To be reasonable and proportionate, the restrictions need to be no greater than is necessary to protect legitimate business interest (rather than designed simply to limit competition). For example, the restriction must not last longer than is necessary. It must not extend geographically more than required given the employer’s scope of operation.
Generally, they should only concern customer relationships of the outgoing employee and not of the business more generally. However, there is no “one size fits all” approach. The restrictions need to be bespoke and tailored to the individual employee and business, otherwise they are likely to be invalid.
What can an employer do if these restrictions are breached?

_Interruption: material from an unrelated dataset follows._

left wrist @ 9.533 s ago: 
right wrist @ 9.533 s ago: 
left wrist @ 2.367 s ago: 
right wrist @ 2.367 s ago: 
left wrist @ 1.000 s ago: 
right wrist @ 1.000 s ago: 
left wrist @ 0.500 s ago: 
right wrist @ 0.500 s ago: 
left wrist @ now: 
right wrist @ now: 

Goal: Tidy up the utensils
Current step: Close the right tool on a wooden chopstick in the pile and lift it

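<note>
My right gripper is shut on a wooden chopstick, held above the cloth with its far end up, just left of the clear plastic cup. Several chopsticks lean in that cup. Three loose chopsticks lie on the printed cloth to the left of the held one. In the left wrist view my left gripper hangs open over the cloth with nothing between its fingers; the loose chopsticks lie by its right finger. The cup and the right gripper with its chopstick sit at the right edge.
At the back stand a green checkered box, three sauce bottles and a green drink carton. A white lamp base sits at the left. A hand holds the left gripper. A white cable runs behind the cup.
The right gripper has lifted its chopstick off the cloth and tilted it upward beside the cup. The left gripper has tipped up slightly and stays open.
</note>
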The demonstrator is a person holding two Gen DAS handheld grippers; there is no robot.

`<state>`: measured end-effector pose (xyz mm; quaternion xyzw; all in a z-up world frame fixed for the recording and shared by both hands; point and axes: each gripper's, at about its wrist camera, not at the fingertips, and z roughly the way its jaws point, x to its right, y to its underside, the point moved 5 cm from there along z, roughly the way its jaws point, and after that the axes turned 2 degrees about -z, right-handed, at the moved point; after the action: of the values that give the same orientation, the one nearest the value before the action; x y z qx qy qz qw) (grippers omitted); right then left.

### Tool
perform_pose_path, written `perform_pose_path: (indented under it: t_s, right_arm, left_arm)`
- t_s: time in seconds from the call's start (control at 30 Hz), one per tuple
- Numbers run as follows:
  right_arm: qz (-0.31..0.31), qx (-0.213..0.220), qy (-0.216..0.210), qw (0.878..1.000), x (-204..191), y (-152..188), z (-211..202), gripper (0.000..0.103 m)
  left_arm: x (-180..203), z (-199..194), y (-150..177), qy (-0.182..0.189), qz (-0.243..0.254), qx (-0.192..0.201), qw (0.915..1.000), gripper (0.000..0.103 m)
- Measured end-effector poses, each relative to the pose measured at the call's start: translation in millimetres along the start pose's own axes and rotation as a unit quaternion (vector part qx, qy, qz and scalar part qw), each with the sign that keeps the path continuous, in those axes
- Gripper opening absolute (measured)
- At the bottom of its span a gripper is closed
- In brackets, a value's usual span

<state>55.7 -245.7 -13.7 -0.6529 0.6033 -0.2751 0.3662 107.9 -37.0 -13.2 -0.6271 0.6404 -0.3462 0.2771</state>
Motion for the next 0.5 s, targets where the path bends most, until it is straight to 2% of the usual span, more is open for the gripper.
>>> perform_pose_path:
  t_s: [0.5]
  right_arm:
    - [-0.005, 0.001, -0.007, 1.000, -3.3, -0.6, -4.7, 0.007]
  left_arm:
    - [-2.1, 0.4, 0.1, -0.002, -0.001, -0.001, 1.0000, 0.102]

The employer can take swift court action to stop the breach and to recover damages in respect of any loss that they may have suffered, for instance as a result of an ex-employee diverting a customer from their former to their new employer.
There are some very effective remedies available, such as emergency injunctions (to stop the wrongdoing) or an order to “image” the computer system of a competitor if information has been unlawfully taken and misused. This serves to preserve evidence and assists in obtaining the appropriate remedy.
Do you have any practical tips?
Apart from making sure that employment contracts contain the necessary restrictions and protections, it is also important to act swiftly when issues such as these arise. Not only would that minimise any loss suffered but Courts are reluctant to make protective orders if there has been significant delay in addressing the problem. Most of the damage is likely to be done in the first few days or weeks of an ex-employee working elsewhere.
So, if you are ever concerned about a breach, act quickly. And if you need to start using restrictive covenants for new employees (or you need to check enforceability of existing restrictions), then get in touch and we can offer you appropriate advice.
Here to Help
If you would like to discuss employment contracts, please contact Richard Gvero, Joint Senior Partner and Head of Employment and Commercial.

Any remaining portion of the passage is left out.